Work item ▸
When you write out the listing below, keep each word exactly as it stands and drop the pictures.

Provided data ▸

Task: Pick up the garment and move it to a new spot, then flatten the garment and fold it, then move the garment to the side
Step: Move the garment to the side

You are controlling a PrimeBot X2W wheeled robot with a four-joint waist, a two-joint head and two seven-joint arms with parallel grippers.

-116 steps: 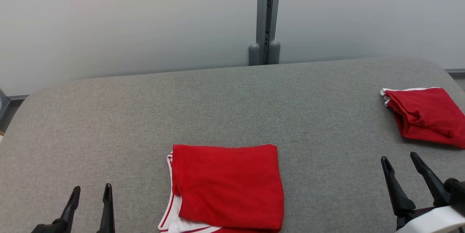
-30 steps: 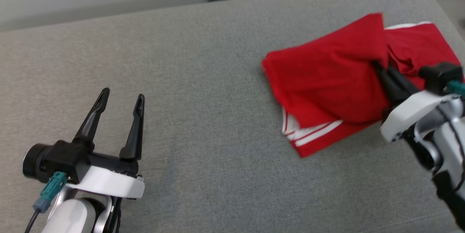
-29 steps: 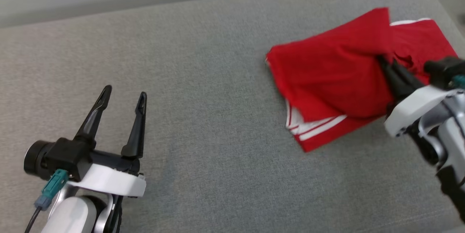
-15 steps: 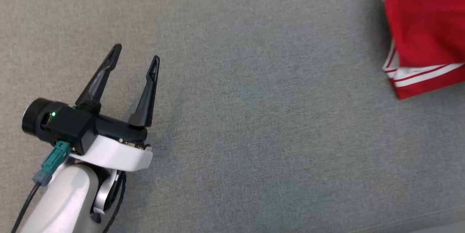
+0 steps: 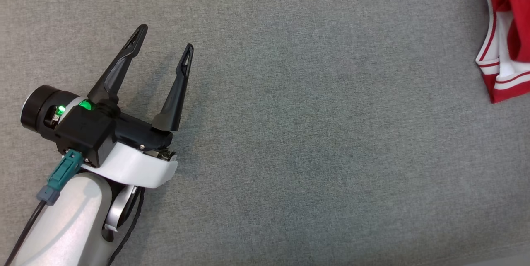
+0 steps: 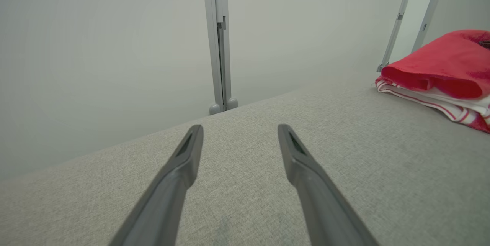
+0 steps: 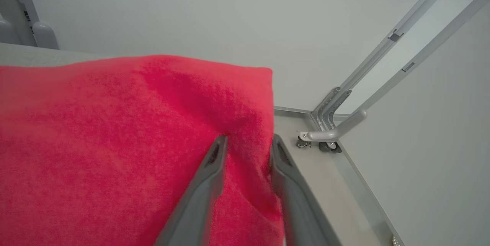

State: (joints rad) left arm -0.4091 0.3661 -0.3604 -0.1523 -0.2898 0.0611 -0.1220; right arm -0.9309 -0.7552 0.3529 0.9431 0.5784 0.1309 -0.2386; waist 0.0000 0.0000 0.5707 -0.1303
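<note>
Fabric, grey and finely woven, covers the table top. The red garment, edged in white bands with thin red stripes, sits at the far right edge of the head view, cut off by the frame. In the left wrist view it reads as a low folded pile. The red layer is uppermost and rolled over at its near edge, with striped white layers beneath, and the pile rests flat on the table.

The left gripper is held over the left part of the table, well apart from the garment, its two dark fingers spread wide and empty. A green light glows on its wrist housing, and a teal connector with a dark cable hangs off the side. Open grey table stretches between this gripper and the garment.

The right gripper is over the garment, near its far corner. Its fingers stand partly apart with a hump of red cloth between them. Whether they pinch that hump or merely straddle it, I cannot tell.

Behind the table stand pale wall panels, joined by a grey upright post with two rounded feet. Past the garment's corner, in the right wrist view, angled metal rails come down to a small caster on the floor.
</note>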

Task result ▸
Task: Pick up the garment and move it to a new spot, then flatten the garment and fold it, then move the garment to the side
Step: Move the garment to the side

You are controlling a PrimeBot X2W wheeled robot with a four-joint waist, a two-joint head and two seven-joint arms with parallel grippers.

-116 steps: 
-30 steps: 
-29 steps: 
-15 steps: 
+0 steps: 
+0 steps: 
+0 steps: 

State: (joints rad) left arm -0.4091 0.3661 -0.3604 -0.1523 -0.2898 0.0611 -0.1220; right arm -0.9309 -0.7552 0.3529 0.9431 0.5784 0.1309 -0.2386; waist 0.0000 0.0000 0.5707 -0.1303
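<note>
Fabric, grey and finely woven, covers the table top. The red garment, edged in white bands with thin red stripes, sits at the far right edge of the head view, cut off by the frame. In the left wrist view it reads as a low folded pile. The red layer is uppermost and rolled over at its near edge, with striped white layers beneath, and the pile rests flat on the table.

The left gripper is held over the left part of the table, well apart from the garment, its two dark fingers spread wide and empty. A green light glows on its wrist housing, and a teal connector with a dark cable hangs off the side. Open grey table stretches between this gripper and the garment.

The right gripper is over the garment, near its far corner. Its fingers stand partly apart with a hump of red cloth between them. Whether they pinch that hump or merely straddle it, I cannot tell.

Behind the table stand pale wall panels, joined by a grey upright post with two rounded feet. Past the garment's corner, in the right wrist view, angled metal rails come down to a small caster on the floor.
</note>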

With the output given, the exercise is complete.